**EXERCISE DETAILS**
Set down exactly the lines running from the one with "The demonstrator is" to the last line of the listing below, both included, and skip every picture.

**TASK MATERIAL**
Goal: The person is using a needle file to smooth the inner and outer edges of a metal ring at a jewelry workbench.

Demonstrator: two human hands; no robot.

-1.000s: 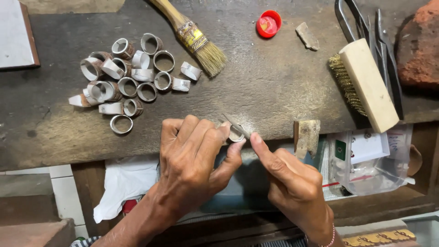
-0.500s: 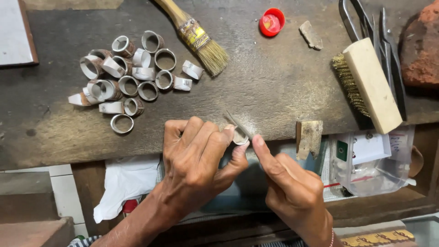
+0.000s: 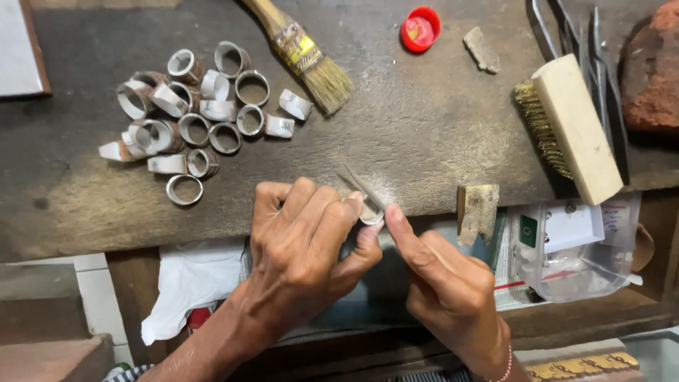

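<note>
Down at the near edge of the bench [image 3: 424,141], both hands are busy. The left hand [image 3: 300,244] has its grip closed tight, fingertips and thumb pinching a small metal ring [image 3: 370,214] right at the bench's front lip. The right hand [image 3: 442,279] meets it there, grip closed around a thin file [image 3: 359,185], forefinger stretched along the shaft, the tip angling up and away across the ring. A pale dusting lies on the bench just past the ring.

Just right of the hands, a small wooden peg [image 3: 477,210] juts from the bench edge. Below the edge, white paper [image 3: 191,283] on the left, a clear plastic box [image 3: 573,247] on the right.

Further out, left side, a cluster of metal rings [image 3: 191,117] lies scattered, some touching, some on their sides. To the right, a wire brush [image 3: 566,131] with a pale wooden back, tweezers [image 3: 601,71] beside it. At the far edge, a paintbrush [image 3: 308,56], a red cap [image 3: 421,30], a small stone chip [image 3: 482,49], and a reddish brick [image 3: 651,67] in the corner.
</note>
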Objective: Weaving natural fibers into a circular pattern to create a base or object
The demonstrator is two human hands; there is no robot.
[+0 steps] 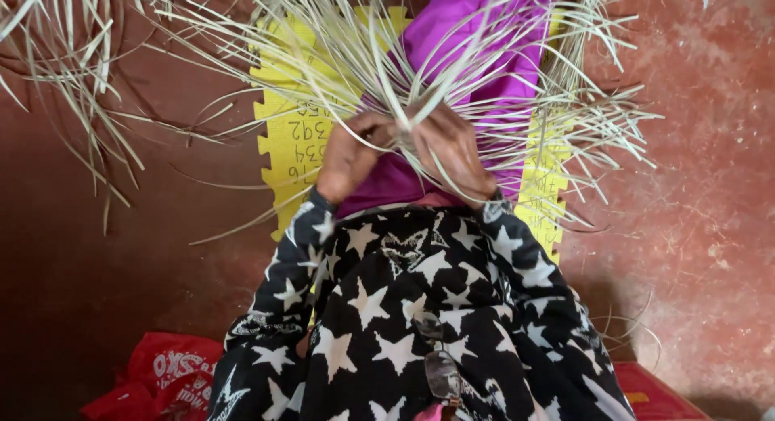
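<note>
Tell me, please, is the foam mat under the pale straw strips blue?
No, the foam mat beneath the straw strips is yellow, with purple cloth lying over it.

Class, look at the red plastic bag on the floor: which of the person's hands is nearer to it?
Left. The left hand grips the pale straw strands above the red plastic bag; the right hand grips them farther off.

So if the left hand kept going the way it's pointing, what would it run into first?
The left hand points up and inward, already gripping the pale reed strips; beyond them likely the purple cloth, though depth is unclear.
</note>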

**WRITTEN RESPONSE**
The demonstrator is two human hands; there is no robot.
[+0 steps] 
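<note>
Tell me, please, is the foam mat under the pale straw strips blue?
No, the foam mat beneath the straw strips is yellow, with purple cloth lying over it.

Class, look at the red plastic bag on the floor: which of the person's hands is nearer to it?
Left. The left hand grips the pale straw strands above the red plastic bag; the right hand grips them farther off.

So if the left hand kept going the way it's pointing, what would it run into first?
The left hand points up and inward, already gripping the pale reed strips; beyond them likely the purple cloth, though depth is unclear.
</note>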

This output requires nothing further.